> Activity
Each line starting at the one that contains "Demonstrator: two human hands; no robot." and ending at the one that contains "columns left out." must be returned exactly, and the rest of the listing is left out.

━━━ Supplied data ━━━

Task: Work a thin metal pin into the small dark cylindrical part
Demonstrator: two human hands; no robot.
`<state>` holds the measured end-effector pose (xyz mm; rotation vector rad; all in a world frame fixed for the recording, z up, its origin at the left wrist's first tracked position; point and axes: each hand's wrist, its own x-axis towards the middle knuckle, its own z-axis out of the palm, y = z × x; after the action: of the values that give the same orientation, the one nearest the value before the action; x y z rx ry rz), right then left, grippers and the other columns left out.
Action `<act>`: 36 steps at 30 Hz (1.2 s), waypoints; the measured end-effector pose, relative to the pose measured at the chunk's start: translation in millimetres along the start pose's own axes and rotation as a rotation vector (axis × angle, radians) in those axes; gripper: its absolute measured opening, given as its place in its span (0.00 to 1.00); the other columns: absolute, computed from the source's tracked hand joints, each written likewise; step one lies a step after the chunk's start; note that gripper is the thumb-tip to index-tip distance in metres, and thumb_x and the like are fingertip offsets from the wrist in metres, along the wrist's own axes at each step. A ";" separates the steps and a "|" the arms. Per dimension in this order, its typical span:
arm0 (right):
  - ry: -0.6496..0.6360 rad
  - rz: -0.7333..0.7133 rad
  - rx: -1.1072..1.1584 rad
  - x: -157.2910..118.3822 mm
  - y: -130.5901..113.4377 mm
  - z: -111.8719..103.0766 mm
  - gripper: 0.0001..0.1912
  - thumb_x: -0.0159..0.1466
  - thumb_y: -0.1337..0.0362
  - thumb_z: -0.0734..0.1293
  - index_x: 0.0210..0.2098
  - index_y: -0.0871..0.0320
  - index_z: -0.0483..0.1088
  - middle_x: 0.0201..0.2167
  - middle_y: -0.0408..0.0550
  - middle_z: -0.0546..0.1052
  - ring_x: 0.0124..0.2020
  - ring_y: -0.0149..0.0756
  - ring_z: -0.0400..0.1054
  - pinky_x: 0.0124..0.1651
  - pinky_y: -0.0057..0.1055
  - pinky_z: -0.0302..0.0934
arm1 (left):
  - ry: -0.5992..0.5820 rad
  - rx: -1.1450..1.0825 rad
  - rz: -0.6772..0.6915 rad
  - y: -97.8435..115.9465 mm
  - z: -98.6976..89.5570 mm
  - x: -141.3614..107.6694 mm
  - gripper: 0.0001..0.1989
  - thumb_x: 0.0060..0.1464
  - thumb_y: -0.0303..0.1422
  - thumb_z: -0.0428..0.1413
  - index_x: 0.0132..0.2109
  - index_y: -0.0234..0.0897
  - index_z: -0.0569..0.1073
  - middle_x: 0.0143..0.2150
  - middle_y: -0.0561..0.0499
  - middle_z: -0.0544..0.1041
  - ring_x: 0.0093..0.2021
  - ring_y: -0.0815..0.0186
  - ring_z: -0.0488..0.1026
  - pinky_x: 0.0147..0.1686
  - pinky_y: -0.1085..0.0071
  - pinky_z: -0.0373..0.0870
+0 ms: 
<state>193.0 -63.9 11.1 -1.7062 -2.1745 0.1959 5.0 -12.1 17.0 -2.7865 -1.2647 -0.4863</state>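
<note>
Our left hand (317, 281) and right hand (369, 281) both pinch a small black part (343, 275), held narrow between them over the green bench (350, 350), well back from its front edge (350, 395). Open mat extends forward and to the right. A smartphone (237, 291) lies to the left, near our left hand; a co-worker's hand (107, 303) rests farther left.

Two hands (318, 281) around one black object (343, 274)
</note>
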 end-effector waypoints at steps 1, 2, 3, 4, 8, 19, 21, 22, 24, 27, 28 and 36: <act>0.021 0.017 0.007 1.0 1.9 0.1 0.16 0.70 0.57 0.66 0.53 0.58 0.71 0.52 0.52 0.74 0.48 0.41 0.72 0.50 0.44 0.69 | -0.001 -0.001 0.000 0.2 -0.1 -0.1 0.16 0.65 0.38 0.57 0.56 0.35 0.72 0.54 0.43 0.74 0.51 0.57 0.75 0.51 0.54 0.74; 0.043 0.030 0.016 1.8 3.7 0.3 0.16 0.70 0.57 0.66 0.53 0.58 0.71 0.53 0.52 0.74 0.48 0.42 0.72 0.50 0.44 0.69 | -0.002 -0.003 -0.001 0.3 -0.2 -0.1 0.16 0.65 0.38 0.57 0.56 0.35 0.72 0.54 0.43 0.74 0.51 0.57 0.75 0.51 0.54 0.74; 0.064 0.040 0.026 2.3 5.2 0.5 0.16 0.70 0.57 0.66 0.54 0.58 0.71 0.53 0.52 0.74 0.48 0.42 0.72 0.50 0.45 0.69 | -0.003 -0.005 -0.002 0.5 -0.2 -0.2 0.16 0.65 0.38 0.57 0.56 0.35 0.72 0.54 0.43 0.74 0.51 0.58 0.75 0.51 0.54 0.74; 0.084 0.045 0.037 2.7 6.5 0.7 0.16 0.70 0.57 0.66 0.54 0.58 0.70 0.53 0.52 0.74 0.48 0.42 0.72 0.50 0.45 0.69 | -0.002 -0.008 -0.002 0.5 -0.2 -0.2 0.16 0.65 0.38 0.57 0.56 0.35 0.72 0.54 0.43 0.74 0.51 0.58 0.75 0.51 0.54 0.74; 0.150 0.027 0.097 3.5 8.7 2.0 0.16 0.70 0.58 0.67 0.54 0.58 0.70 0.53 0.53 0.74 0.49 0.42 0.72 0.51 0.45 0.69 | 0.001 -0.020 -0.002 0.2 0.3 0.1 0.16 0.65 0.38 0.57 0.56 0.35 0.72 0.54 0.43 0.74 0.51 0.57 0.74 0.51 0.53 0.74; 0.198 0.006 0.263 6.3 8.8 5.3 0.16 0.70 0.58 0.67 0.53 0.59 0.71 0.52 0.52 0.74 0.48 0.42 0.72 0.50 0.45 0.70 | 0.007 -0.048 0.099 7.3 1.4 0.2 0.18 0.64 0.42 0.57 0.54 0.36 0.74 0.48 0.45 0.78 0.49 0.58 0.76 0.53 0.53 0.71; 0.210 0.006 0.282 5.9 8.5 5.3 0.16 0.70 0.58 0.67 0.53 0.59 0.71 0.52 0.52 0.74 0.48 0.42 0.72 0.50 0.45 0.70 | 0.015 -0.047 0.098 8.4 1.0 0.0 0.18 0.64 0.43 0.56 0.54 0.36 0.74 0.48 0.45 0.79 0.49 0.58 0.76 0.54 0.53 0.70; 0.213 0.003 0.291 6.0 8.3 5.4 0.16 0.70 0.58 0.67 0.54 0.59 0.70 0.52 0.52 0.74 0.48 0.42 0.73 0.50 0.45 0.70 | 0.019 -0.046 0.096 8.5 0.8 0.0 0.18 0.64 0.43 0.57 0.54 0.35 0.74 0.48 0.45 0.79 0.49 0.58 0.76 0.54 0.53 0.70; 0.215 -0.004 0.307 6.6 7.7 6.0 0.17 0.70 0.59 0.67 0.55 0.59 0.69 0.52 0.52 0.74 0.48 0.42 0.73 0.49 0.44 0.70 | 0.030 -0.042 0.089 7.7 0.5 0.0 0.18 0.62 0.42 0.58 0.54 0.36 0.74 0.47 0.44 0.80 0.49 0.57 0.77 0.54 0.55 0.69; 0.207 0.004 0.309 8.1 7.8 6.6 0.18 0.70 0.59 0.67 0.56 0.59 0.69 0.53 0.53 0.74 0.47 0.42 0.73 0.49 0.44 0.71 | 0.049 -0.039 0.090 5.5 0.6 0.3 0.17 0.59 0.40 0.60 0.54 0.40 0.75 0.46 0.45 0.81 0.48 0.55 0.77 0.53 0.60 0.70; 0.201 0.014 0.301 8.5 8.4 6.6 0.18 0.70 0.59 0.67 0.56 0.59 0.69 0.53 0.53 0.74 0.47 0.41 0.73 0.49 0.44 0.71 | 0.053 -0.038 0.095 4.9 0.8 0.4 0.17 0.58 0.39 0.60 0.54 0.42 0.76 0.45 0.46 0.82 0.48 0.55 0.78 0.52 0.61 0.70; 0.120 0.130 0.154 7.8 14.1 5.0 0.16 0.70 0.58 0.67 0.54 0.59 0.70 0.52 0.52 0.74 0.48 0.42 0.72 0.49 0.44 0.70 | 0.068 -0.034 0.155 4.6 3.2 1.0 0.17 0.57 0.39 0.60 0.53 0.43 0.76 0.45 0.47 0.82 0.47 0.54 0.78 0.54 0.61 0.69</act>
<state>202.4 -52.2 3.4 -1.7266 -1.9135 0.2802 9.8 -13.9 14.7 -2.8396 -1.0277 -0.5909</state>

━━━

> Solution to the problem
Demonstrator: two human hands; no robot.
`<state>` holds the measured end-effector pose (xyz mm; rotation vector rad; all in a world frame fixed for the recording, z up, its origin at the left wrist's first tracked position; point and axes: each hand's wrist, its own x-axis towards the middle knuckle, its own z-axis out of the palm, y = z × x; after the action: of the values that give the same orientation, the one nearest the value before the action; x y z rx ry rz), right then left, grippers and the other columns left out.

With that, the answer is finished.